WORK REQUEST
Copy exactly the lines from the start of the data below through the one that carries "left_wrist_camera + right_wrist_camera", and only those.

(Stored items)

----------

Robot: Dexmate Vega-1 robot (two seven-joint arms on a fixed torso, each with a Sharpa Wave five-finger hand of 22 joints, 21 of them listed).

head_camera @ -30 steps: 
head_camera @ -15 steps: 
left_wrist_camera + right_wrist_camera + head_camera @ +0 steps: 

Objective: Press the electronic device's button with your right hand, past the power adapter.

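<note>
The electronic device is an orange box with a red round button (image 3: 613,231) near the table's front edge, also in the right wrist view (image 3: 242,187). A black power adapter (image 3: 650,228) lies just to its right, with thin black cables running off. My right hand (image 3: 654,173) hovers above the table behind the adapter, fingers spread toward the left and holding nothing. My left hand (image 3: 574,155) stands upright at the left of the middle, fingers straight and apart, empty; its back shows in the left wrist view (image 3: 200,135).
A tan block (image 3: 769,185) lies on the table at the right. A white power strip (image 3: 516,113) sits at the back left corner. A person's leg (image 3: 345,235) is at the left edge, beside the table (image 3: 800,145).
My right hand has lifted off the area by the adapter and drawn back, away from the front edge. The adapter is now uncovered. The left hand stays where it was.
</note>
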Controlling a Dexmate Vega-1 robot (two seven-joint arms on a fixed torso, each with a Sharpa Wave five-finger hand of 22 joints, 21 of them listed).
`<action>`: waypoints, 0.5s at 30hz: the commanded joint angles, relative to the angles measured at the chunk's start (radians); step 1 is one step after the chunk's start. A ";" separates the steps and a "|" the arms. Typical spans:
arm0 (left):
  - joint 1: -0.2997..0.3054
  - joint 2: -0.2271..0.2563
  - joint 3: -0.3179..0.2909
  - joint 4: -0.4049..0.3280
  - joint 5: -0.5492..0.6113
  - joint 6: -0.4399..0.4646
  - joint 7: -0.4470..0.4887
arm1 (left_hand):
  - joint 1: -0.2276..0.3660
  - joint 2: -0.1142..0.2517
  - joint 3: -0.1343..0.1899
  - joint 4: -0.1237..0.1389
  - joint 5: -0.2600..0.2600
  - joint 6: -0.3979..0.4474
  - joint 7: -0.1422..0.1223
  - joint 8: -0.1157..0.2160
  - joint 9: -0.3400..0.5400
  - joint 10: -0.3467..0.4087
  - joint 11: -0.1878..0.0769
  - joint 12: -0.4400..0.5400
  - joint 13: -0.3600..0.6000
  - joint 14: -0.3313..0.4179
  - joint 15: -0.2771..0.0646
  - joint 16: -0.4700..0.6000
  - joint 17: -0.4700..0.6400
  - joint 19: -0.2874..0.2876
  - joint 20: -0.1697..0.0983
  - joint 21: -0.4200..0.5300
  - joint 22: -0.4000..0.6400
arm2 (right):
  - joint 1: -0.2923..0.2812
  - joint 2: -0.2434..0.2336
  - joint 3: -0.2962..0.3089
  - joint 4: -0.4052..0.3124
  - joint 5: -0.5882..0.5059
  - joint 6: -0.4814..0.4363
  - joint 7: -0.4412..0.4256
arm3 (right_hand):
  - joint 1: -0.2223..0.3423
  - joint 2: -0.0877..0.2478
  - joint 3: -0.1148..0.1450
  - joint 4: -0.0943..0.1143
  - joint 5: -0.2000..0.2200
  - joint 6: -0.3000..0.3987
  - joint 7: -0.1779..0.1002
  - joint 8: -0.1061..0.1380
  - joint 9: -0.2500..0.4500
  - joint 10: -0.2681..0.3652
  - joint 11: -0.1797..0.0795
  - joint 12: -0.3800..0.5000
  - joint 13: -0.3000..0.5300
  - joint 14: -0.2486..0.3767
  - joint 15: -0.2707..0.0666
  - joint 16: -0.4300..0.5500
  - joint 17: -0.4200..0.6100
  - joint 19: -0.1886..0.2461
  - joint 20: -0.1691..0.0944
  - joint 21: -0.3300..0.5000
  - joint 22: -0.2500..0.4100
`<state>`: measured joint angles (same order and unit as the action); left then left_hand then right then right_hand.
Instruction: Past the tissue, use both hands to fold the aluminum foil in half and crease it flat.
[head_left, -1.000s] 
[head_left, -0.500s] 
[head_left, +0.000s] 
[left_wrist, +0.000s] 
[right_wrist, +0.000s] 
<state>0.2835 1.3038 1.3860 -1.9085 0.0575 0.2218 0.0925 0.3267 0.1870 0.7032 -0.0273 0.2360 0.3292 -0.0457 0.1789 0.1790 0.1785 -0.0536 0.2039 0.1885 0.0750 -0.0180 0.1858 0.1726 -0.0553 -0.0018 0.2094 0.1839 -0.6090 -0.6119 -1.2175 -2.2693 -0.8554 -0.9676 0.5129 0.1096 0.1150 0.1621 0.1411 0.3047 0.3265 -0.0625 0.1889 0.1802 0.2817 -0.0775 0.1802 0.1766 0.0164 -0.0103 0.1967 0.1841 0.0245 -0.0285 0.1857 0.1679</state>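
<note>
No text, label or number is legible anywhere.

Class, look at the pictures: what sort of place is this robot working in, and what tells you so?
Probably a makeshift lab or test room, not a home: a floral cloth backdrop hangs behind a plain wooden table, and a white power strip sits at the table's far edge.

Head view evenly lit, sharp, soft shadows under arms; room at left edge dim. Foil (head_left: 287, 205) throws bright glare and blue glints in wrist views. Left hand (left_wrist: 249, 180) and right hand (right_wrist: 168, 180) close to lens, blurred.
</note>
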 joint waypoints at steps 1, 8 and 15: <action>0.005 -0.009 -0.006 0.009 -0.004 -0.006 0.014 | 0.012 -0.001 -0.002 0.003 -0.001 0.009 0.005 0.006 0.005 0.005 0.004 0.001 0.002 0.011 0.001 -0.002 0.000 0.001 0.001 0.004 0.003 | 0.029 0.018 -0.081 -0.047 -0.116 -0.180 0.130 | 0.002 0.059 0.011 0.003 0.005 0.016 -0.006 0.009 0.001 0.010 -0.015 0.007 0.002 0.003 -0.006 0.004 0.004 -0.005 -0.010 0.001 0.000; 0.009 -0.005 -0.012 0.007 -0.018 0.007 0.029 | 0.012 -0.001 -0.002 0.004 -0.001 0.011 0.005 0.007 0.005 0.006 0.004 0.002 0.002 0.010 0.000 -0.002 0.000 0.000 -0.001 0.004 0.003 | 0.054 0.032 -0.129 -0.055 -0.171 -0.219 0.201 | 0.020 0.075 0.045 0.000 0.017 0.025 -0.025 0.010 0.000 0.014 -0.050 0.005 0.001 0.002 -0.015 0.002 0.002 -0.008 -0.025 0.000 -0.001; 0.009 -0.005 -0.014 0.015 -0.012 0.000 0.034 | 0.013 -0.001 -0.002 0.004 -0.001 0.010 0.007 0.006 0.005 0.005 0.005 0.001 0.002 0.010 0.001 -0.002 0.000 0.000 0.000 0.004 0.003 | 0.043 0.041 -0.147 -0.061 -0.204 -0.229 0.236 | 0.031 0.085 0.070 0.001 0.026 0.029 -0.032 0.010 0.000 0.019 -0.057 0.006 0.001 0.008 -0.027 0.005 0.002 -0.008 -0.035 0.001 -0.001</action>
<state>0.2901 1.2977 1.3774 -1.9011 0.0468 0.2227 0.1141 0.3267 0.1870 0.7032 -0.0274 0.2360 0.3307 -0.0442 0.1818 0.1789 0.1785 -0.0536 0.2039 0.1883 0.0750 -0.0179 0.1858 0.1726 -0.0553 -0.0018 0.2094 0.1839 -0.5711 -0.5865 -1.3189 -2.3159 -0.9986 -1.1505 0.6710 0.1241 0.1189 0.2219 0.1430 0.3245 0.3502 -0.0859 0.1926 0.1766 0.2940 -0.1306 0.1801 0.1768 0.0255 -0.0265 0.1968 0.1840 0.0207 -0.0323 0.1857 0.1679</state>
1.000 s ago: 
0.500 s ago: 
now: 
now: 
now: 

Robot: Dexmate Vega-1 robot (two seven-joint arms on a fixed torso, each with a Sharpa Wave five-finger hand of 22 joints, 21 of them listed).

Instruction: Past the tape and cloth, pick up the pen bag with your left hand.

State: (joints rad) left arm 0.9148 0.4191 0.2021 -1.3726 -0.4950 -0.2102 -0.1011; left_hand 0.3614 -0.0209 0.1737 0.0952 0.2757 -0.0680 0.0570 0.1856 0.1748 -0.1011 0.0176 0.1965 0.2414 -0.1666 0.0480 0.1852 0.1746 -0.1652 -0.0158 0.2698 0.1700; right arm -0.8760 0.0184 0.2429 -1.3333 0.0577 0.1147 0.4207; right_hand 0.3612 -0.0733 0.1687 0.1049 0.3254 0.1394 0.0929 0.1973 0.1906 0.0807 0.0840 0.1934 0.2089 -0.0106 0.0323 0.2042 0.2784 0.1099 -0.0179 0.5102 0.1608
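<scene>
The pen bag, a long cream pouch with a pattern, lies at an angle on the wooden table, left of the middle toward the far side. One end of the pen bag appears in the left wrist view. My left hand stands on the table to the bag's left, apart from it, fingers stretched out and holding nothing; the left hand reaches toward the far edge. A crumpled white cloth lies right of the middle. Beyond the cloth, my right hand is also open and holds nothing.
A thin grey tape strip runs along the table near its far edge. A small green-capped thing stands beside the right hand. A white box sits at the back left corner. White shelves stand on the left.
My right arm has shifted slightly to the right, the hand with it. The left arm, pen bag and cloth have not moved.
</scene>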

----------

REPLY
Robot: Dexmate Vega-1 robot (two seven-joint arms on a fixed torso, each with a Sharpa Wave five-finger hand of 22 joints, 21 of them listed).

head_camera @ -30 steps: 
head_camera @ -15 steps: 
left_wrist_camera + right_wrist_camera + head_camera @ +0 steps: 

The given answer completes the exercise.